Web Interface and Core Modules

The web interface of MOCR-DB provides access to these analyses through several modules. Users can browse basic data summaries on the homepage, explore MR-based causal networks in the Genetic Causality module, and inspect LDSC-derived correlation patterns and trait networks in the Genetic Correlation module. The Functional Genes module allows users to view tissue-specific SMR results together with gene set enrichment based on GO, KEGG, and Reactome. An optional AI-assisted panel offers brief text summaries of selected MR, LDSC, and SMR outputs to help users review large result sets without replacing the underlying statistical analyses.

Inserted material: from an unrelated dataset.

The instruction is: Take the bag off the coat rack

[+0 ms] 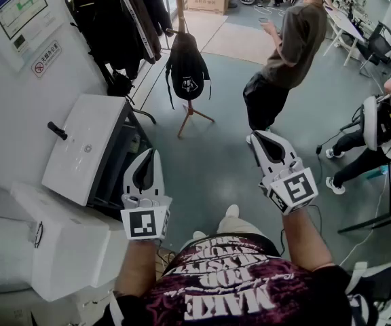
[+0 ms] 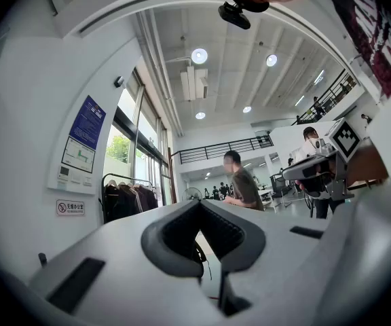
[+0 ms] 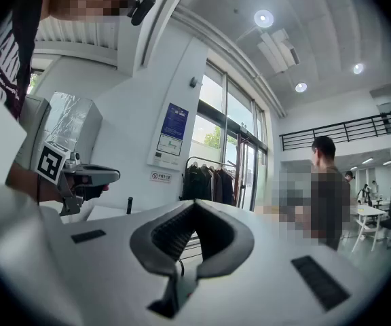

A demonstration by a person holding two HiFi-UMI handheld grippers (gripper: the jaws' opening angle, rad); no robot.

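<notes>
The black bag [image 1: 187, 66] hangs on the wooden coat rack [image 1: 180, 5] at upper centre of the head view, where the frame edge cuts off the rack's top. The left claw [image 1: 152, 155] and right claw [image 1: 258, 138], both pressed together and empty, sit well below it.

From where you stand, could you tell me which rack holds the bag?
The wooden tripod stand carries the black bag; the other, further left, holds only dark coats.

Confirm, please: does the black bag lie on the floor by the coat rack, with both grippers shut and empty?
No: in the head view the black bag hangs on the coat rack; left gripper and right gripper are shut and empty.
</notes>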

Operation Guide for Genetic Causality and Genetic Correlation Modules

The Genetic Causality and Genetic Correlation modules allow users to explore phenotype-to-phenotype relationships in MOCR-DB. (A) In the Genetic Causality module, users can select a trait of interest, adjust network and significance parameters, and inspect MR-based results through causal networks, effect-size plots, pleiotropy tests, and downloadable result tables. (B) In the Genetic Correlation module, users can examine LDSC-derived heritability and genetic correlation results, visualize genetically related traits as networks, and review detailed correlation estimates in the table panel. Both modules are supported by AI-assisted summaries to help users interpret complex statistical outputs in plain language.

Operation Guide for the Functional Gene Analysis Module

The Functional Gene Analysis module helps users explore candidate phenotype-to-gene associations based on SMR analysis. Users can select a trait and QTL tissue source, review candidate gene-trait associations across tissues, download detailed SMR results, and examine enrichment results based on Gene Ontology (GO) and Reactome pathways. The module also includes an AI-assisted interpretation panel, which provides plain-language summaries of enriched biological processes and helps users understand potential functional patterns among SMR-prioritized genes.